- [WHAT YOU ARE ASKED TO DO]:
The answer must be every line below that holds the word "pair".

- [INPUT DATA]:
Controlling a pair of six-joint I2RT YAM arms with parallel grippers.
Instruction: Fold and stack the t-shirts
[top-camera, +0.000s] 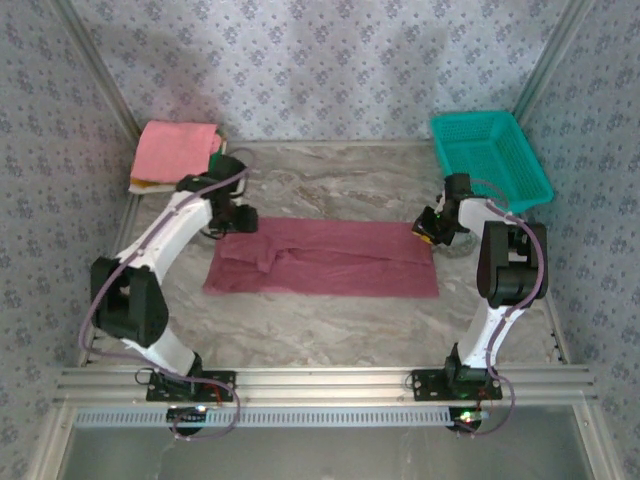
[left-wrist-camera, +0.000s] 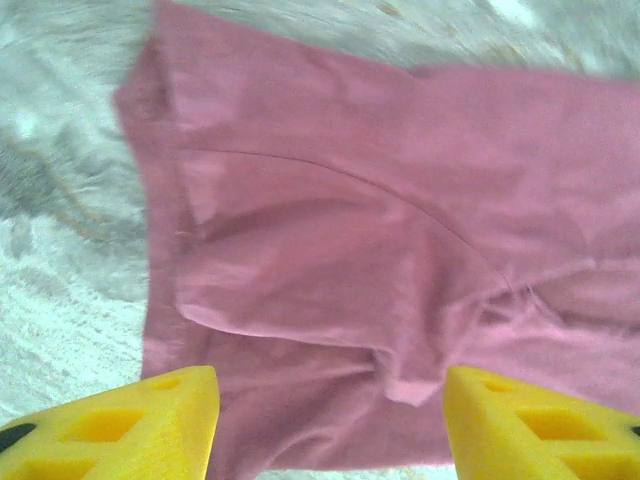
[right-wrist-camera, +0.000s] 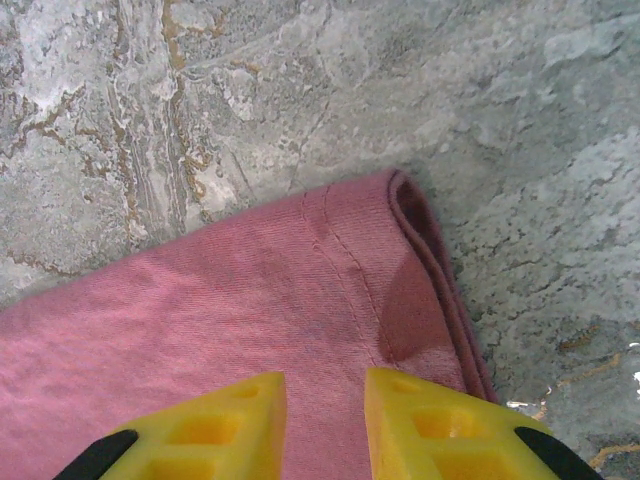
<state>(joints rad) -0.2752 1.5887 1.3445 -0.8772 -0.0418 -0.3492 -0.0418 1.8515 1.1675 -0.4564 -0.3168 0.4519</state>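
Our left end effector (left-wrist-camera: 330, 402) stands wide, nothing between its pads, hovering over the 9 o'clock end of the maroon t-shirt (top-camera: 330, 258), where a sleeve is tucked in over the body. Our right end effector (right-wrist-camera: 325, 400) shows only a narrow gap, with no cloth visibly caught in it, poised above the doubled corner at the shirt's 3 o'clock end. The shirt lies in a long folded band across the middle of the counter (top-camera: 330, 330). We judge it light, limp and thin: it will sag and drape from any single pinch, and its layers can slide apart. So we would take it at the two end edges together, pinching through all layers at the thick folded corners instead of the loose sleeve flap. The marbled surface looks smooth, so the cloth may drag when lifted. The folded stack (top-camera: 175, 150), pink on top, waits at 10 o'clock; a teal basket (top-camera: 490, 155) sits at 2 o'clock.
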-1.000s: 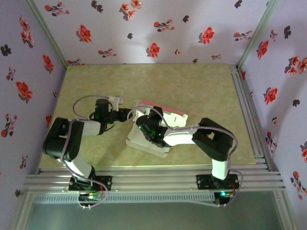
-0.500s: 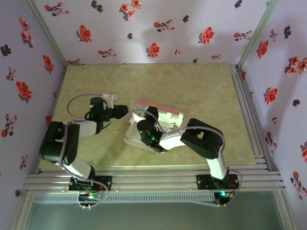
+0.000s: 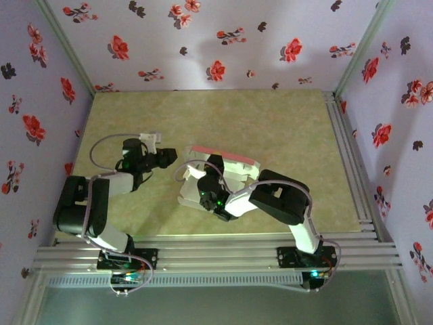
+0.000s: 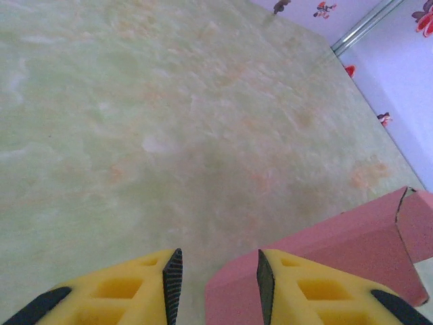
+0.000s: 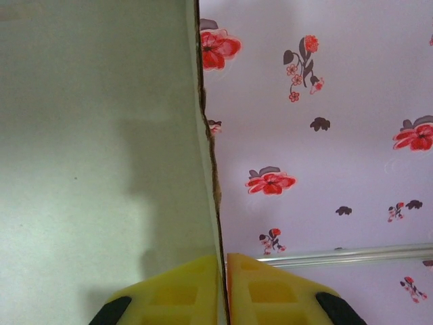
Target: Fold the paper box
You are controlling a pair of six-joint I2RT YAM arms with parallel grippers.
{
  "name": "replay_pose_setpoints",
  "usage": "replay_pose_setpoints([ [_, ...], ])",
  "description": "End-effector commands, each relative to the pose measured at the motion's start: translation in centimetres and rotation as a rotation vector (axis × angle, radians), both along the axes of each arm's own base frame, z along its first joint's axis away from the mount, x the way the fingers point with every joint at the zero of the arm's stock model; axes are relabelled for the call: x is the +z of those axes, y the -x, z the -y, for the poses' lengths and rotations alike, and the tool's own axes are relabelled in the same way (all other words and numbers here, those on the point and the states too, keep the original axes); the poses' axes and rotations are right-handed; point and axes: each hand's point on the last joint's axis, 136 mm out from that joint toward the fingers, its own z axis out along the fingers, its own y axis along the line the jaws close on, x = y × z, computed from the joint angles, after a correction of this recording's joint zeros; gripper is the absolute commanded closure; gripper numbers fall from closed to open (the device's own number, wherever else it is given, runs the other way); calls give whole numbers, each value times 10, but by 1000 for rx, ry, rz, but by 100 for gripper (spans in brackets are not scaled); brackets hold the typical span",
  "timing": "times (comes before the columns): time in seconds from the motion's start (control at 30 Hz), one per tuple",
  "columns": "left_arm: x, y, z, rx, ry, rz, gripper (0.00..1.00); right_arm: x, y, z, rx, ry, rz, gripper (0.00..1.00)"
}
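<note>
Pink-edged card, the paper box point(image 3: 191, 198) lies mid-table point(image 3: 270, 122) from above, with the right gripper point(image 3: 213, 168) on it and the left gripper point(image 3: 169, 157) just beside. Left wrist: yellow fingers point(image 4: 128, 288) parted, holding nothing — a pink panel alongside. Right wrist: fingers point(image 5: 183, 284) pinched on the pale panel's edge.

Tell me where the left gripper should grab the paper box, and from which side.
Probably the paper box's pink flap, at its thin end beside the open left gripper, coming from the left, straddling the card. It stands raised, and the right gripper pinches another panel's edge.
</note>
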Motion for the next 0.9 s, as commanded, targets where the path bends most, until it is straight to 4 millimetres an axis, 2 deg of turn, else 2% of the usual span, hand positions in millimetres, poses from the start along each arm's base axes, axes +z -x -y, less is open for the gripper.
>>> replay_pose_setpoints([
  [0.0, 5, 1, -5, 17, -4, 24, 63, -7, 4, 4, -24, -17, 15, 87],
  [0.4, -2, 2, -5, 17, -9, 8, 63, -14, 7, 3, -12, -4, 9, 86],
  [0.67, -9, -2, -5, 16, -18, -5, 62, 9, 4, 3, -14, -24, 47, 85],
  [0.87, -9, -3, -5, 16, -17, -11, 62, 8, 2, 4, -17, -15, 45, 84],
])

- [TASK RESPONSE]:
Controlling a pair of six-joint I2RT YAM arms with parallel grippers.
You are controlling a pair of six-joint I2RT YAM arms with parallel grippers.

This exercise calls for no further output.